Nothing may be left out of the listing below but its images; repeat the rest exactly.

▼

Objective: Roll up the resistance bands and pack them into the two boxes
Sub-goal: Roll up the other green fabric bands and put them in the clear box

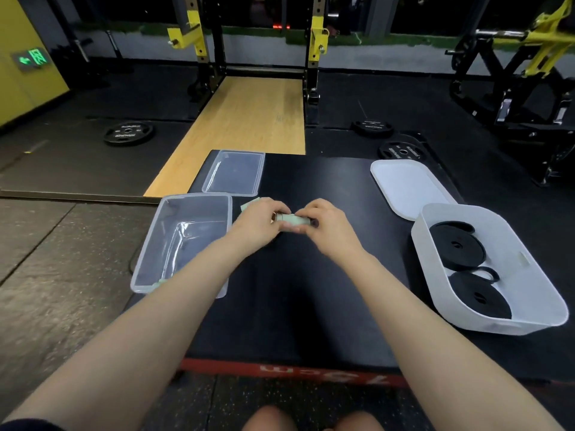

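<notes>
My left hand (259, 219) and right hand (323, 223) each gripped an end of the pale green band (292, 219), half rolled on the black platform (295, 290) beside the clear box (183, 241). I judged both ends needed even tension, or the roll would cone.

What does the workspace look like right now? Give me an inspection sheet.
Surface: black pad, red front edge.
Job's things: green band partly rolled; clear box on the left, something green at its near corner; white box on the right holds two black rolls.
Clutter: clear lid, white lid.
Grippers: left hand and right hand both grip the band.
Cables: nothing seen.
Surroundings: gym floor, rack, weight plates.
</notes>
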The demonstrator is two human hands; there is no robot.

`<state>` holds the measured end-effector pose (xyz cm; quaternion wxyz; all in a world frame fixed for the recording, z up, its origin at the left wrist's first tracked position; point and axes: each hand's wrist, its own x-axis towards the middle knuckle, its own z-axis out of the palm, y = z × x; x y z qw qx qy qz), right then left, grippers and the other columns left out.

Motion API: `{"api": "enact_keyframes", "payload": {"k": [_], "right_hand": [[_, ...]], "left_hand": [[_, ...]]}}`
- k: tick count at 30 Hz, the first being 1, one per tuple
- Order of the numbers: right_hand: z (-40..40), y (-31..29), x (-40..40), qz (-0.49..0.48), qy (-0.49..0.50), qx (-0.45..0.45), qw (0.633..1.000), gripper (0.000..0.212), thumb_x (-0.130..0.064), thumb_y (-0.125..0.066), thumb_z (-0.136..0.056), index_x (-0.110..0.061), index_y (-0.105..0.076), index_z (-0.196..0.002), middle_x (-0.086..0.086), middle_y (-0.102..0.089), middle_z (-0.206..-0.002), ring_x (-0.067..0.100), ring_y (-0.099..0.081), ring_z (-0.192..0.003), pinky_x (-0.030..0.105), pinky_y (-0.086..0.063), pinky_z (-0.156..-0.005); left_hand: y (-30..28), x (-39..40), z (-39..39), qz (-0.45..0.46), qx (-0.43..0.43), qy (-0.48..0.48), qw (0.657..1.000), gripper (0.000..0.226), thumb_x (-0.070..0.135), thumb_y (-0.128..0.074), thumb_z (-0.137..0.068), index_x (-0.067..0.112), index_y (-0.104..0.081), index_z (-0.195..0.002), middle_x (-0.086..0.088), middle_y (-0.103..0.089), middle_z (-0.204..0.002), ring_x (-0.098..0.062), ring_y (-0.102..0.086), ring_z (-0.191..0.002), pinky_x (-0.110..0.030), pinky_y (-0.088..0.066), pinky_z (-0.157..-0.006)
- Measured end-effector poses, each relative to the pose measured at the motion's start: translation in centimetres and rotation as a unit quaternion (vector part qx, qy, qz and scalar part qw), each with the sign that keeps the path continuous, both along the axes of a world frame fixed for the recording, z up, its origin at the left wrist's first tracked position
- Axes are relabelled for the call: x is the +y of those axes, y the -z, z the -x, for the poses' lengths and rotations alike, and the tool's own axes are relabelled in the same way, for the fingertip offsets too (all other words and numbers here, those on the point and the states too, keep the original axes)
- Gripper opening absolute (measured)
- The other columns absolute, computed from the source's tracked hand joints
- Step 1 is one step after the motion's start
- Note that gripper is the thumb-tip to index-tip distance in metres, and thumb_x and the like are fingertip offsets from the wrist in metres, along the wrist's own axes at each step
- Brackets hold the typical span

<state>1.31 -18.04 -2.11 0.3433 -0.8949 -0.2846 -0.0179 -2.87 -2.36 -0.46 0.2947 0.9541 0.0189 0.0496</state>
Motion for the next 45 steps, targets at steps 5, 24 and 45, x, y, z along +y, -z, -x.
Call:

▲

## Result
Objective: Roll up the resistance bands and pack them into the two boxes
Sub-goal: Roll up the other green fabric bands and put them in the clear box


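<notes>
My left hand (259, 219) and right hand (323, 223) each gripped an end of the pale green band (292, 219), half rolled on the black platform (295, 290) beside the clear box (183, 241). I judged both ends needed even tension, or the roll would cone.

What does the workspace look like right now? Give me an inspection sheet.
Surface: black pad, red front edge.
Job's things: green band partly rolled; clear box on the left, something green at its near corner; white box on the right holds two black rolls.
Clutter: clear lid, white lid.
Grippers: left hand and right hand both grip the band.
Cables: nothing seen.
Surroundings: gym floor, rack, weight plates.
</notes>
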The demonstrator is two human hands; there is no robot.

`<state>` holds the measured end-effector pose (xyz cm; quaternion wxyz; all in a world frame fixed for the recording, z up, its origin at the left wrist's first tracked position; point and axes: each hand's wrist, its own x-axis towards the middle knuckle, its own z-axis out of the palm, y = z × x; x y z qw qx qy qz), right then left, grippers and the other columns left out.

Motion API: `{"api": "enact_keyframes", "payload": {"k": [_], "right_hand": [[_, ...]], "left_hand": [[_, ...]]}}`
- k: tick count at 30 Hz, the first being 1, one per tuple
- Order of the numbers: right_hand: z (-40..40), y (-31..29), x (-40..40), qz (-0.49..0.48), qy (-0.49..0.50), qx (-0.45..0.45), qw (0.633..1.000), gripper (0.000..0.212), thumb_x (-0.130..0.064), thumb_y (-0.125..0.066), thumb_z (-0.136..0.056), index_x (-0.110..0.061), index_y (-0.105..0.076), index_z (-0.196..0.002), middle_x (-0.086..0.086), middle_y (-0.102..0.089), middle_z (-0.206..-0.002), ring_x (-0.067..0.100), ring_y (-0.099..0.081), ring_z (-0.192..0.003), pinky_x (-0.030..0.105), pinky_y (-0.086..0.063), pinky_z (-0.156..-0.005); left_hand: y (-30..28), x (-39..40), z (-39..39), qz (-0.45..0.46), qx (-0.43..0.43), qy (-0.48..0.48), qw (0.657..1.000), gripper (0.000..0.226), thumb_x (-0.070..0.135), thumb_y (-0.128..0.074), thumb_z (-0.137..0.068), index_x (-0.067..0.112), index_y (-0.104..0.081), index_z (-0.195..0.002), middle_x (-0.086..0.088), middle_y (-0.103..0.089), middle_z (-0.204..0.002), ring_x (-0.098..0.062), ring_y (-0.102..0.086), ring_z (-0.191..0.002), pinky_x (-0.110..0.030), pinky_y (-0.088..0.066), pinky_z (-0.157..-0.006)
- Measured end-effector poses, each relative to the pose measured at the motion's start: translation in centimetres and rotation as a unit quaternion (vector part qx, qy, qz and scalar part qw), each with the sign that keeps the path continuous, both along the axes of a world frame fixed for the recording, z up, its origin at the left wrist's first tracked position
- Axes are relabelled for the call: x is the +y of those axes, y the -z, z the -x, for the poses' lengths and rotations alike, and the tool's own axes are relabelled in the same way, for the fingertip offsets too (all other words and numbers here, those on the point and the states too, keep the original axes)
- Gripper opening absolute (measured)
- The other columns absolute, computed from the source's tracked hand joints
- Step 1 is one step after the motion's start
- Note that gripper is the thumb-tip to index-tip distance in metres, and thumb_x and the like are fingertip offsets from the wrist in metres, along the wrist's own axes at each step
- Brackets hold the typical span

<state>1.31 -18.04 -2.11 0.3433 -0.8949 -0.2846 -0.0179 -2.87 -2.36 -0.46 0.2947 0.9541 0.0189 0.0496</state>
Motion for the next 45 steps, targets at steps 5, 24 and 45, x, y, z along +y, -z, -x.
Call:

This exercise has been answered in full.